* **What to work on**
Beginning with the first line below, please restate each line exactly, down to and including the line containing "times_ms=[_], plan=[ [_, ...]".

* **Raw data**
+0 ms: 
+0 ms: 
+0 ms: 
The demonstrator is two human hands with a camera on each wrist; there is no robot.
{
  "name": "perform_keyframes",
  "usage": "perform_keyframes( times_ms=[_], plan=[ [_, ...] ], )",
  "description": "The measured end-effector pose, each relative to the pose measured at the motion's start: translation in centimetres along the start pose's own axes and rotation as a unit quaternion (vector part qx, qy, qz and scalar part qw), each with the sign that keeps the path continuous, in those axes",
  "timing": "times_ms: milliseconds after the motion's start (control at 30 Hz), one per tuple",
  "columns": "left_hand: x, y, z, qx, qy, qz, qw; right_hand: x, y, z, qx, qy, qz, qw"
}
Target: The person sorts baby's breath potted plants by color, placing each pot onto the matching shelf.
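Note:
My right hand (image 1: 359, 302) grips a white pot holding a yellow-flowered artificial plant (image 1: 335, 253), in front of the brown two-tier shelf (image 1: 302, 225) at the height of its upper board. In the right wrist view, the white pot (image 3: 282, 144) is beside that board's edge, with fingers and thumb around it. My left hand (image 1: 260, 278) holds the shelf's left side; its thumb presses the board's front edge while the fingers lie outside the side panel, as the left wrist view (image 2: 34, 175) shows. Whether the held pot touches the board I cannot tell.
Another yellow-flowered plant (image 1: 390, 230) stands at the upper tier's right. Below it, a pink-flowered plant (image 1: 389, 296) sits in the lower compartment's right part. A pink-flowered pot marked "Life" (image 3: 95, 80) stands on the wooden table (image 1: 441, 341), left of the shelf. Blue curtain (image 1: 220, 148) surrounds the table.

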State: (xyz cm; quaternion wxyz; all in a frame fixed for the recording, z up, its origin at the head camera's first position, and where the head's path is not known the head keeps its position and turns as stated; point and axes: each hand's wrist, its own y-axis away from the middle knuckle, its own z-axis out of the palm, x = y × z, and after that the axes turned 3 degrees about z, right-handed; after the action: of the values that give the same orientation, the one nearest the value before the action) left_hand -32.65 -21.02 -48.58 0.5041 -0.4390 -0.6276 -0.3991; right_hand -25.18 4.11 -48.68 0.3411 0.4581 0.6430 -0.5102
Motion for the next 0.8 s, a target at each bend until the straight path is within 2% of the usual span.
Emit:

* **Exercise output**
+0 ms: 
+0 ms: 
+0 ms: 
The demonstrator is two human hands with a camera on each wrist; there is no robot.
{
  "name": "perform_keyframes",
  "usage": "perform_keyframes( times_ms=[_], plan=[ [_, ...] ], )",

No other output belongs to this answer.